TASK> From the line with "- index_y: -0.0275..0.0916" to the line with "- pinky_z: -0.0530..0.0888", retype every line exactly, including those two, and leave out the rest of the data below.

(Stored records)
--- --- ---

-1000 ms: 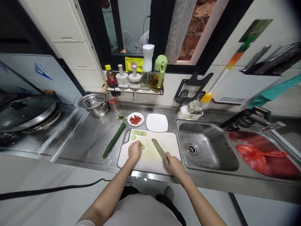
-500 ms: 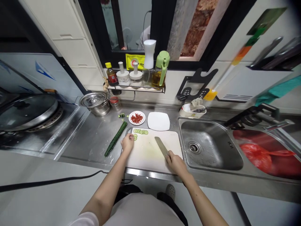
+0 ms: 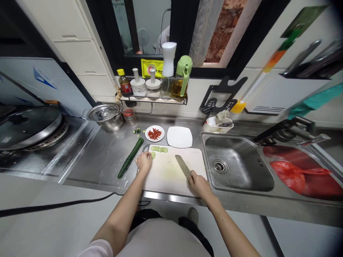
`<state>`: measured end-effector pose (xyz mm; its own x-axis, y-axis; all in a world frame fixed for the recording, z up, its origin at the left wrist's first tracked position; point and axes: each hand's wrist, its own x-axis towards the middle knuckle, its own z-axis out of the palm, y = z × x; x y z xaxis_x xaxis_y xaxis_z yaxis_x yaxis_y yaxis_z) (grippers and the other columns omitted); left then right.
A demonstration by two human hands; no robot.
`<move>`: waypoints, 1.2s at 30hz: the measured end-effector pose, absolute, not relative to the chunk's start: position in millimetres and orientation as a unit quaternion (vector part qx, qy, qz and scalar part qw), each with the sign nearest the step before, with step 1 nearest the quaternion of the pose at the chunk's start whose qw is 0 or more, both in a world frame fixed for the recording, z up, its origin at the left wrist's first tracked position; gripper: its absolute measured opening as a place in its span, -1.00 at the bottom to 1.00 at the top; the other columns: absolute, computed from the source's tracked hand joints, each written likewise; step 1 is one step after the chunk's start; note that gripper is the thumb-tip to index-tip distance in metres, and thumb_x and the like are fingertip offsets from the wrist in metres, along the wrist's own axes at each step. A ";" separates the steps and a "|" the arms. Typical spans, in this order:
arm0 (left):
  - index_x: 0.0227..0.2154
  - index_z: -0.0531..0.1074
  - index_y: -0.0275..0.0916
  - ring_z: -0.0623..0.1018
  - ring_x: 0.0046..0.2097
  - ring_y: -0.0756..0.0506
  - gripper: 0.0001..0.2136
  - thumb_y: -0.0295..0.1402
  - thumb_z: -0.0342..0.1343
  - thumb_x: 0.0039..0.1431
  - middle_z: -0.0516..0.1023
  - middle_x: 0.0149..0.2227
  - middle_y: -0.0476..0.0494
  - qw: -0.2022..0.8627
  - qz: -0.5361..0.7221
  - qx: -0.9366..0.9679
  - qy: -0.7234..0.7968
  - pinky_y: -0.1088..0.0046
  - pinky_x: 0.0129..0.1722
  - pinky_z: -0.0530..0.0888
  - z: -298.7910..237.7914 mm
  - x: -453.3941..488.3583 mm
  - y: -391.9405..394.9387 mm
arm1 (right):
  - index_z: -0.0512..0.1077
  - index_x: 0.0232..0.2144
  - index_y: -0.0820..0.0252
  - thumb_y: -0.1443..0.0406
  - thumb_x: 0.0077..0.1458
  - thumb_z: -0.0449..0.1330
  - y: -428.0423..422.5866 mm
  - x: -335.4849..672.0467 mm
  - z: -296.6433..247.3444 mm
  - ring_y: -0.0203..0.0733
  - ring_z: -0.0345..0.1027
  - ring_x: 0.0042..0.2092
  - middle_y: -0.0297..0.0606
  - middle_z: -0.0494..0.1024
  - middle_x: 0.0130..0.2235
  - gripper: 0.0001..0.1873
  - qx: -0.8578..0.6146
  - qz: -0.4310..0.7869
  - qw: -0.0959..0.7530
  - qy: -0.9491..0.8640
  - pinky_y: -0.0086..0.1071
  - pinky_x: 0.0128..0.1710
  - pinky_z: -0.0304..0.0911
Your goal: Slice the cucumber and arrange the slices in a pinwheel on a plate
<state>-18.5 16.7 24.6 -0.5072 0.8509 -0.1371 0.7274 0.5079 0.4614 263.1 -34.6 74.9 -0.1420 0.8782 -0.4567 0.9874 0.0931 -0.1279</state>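
Observation:
My right hand (image 3: 197,181) is closed round the handle of a kitchen knife (image 3: 182,166), its blade lying low over the white cutting board (image 3: 171,182) and pointing away to the left. At the board's left edge, my left hand (image 3: 144,162) has its fingers pinched on thin cucumber slices (image 3: 153,155); the fingertips partly hide them. Just beyond, a row of overlapping cucumber rounds (image 3: 159,149) lies along the board's far left edge. A long uncut cucumber (image 3: 130,158) rests on the steel counter left of the board.
Behind the board stand a plate of chopped red pieces (image 3: 154,139) and a white square plate (image 3: 179,137). Cucumber scraps (image 3: 137,131) lie nearby. The sink (image 3: 241,162) is on the right; a lidded steel pot (image 3: 107,117) and covered pan (image 3: 30,125) are left. Condiments line a rack (image 3: 155,99).
The view has shifted slightly. Both hands, the knife and the cucumber slices keep nearly the same places on the board.

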 end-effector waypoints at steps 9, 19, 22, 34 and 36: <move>-0.08 0.48 -0.03 0.37 0.02 -0.23 -0.73 -0.27 0.00 0.19 0.47 -0.07 -0.18 0.150 0.170 0.569 0.791 0.19 -0.01 0.23 33.3 20.1 41.4 | 0.23 -0.03 0.19 0.25 0.30 -0.17 -34.1 256.4 79.4 -0.08 0.46 -0.18 -0.04 0.56 -0.20 -0.71 0.636 -0.211 0.154 0.726 -0.36 -0.29 0.10; -0.09 0.50 -0.09 0.32 0.04 -0.27 -0.73 -0.32 0.01 0.18 0.40 -0.02 -0.26 0.121 0.079 0.638 0.756 0.16 0.01 0.18 35.6 43.7 64.9 | 0.24 -0.03 0.21 0.29 0.28 -0.16 -36.8 255.6 76.1 -0.06 0.47 -0.18 -0.05 0.55 -0.22 -0.70 0.628 -0.209 0.147 0.735 -0.35 -0.27 0.13; -0.10 0.49 -0.09 0.32 0.04 -0.26 -0.74 -0.36 0.01 0.18 0.42 -0.03 -0.25 0.126 0.093 0.643 0.750 0.16 0.02 0.17 37.1 44.6 63.7 | 0.24 -0.04 0.22 0.31 0.27 -0.16 -37.9 255.7 75.4 -0.04 0.47 -0.19 -0.05 0.56 -0.24 -0.71 0.627 -0.203 0.142 0.739 -0.35 -0.30 0.12; -0.25 0.50 -0.09 0.53 -0.18 -0.09 -0.84 -0.28 0.12 0.09 0.62 -0.25 0.01 0.275 0.202 0.517 0.785 0.35 -0.11 0.31 50.1 12.7 31.8 | 0.23 -0.05 0.21 0.29 0.29 -0.17 -37.7 254.9 78.2 -0.07 0.46 -0.18 -0.05 0.56 -0.22 -0.73 0.628 -0.204 0.146 0.737 -0.36 -0.29 0.11; -0.26 0.51 -0.10 0.55 -0.23 -0.06 -0.83 -0.27 0.14 0.07 0.61 -0.29 0.04 0.283 0.194 0.514 0.787 0.40 -0.18 0.34 46.1 1.6 20.5 | 0.23 -0.05 0.21 0.30 0.29 -0.17 -37.7 254.0 81.3 -0.08 0.45 -0.18 -0.05 0.56 -0.21 -0.73 0.626 -0.204 0.154 0.737 -0.36 -0.28 0.10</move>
<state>1.6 20.5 46.1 -0.3124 0.9176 -0.2460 0.6984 0.3974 0.5952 254.0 -37.7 81.3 -0.1701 0.8596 -0.4819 0.9850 0.1339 -0.1089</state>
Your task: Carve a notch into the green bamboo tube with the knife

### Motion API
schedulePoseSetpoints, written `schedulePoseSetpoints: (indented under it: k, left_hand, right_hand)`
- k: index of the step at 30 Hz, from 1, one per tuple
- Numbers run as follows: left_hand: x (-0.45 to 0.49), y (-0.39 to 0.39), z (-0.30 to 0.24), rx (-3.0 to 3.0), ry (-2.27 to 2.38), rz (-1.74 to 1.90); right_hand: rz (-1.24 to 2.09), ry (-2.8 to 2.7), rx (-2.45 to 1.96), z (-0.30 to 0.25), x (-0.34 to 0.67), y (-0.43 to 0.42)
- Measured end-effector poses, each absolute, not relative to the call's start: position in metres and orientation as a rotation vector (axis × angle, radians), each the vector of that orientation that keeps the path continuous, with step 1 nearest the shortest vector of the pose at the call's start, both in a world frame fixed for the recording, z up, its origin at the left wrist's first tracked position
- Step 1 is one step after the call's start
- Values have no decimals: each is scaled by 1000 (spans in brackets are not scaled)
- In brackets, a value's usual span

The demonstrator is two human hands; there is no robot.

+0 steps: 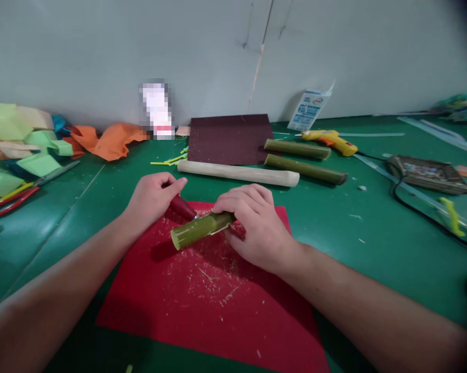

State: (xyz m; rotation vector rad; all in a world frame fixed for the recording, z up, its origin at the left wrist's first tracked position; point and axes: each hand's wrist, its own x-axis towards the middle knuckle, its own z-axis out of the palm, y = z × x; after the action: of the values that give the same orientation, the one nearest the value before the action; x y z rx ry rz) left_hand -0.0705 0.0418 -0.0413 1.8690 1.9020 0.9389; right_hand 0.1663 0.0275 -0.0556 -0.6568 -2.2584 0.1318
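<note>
My left hand (156,194) is closed around the dark red handle of a hand tool (184,208). A small bit of metal shows where the handle meets the far side of a green bamboo piece (194,231); the rest of the blade is hidden. Wrapped over the right end of that bamboo is my right hand (252,223), holding it slightly tilted above a red sheet (202,321). A thin pale sliver (220,229) sticks out along the bamboo's near side. Fine shavings and dust lie scattered over the sheet below.
Beyond the sheet lie a pale peeled stick (237,173), two green bamboo pieces (297,149) and a dark brown sheet (229,140). A yellow glue gun (334,142) with a black cord rests at right, near a brown tray (429,174). Red-handled scissors (14,202) and folded papers (8,122) are left.
</note>
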Motion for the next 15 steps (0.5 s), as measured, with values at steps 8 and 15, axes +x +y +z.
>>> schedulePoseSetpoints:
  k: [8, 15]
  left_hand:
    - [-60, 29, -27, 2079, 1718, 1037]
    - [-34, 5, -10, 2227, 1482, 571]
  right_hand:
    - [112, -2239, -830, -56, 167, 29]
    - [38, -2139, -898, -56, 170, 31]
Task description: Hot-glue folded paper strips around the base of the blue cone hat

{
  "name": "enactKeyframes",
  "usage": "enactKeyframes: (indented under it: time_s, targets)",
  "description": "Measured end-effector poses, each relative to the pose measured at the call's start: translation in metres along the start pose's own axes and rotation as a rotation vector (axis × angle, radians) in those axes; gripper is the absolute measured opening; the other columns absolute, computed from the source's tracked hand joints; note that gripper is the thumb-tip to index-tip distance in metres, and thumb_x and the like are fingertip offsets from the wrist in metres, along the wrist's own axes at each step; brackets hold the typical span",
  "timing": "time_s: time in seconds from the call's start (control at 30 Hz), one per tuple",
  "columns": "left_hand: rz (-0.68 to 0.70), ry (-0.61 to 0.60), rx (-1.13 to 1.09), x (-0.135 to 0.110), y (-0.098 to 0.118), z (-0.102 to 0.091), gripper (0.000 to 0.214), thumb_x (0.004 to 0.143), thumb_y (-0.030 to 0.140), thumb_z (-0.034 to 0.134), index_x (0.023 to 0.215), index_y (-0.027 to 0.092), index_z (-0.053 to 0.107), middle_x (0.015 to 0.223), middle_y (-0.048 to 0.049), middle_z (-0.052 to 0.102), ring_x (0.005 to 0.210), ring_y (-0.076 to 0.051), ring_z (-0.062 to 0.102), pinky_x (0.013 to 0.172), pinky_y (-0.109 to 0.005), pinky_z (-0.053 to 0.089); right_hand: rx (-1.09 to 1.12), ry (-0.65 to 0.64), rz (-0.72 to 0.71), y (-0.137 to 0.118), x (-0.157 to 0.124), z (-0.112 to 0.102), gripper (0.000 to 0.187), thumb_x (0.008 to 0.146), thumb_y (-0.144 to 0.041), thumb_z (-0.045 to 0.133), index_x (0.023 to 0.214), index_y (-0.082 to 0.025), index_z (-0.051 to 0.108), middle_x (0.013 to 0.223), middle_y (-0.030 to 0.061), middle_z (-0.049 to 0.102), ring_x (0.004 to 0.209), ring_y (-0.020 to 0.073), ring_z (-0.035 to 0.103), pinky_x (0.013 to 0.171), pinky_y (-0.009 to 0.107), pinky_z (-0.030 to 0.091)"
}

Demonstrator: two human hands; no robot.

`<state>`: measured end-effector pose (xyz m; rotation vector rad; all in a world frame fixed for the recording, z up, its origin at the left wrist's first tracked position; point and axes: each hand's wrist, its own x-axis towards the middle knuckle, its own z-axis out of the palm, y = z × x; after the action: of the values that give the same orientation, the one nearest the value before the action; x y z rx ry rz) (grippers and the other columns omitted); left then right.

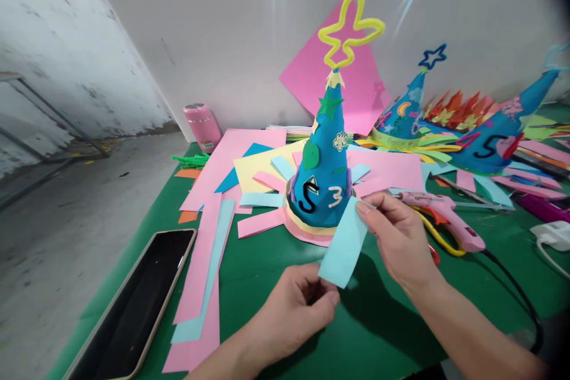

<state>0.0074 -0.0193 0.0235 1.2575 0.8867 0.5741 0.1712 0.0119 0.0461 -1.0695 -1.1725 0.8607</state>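
A light blue paper strip [344, 243] is held between both my hands, just in front of a blue cone hat [321, 172]. My left hand [291, 309] pinches the strip's lower end. My right hand [398, 237] pinches its upper end, close to the hat's brim. The hat stands upright on the green table [267, 261], with a yellow pipe-cleaner star [350, 27] on top, the figures 5 and 3 on its side, and pink and light blue strips fanning out from its base.
A black phone [133, 303] lies at the front left beside long pink and blue strips [202, 276]. A pink glue gun [445, 219] and its cord lie right of my hand. Two more cone hats [445, 124] stand behind right. A pink bottle [202, 126] and coloured sheets sit behind.
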Motion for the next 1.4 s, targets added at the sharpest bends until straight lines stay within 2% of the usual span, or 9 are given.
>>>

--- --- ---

ANSWER TO THIS TASK>
  - index_y: -0.0275..0.0916
  - ring_z: -0.0623..0.1018
  - ring_x: 0.0046..0.2097
  - ring_y: -0.0756..0.0506
  - gripper: 0.0001..0.2136
  - thumb_y: -0.0295..0.1402
  - thumb_z: -0.0342..0.1343
  - thumb_x: 0.0039..0.1431
  - middle_z: -0.0516..0.1023
  - middle_x: 0.0149..0.2227
  - middle_y: -0.0476..0.0494
  - qw: -0.2022..0.8627
  - qz: -0.5361..0.7221
  - qx: -0.9366..0.9679
  - qy: -0.7234..0.7968
  - pinky_y: -0.1088..0.0046
  - pinky_x: 0.0129..0.1722
  - pinky_z: -0.0530..0.0888

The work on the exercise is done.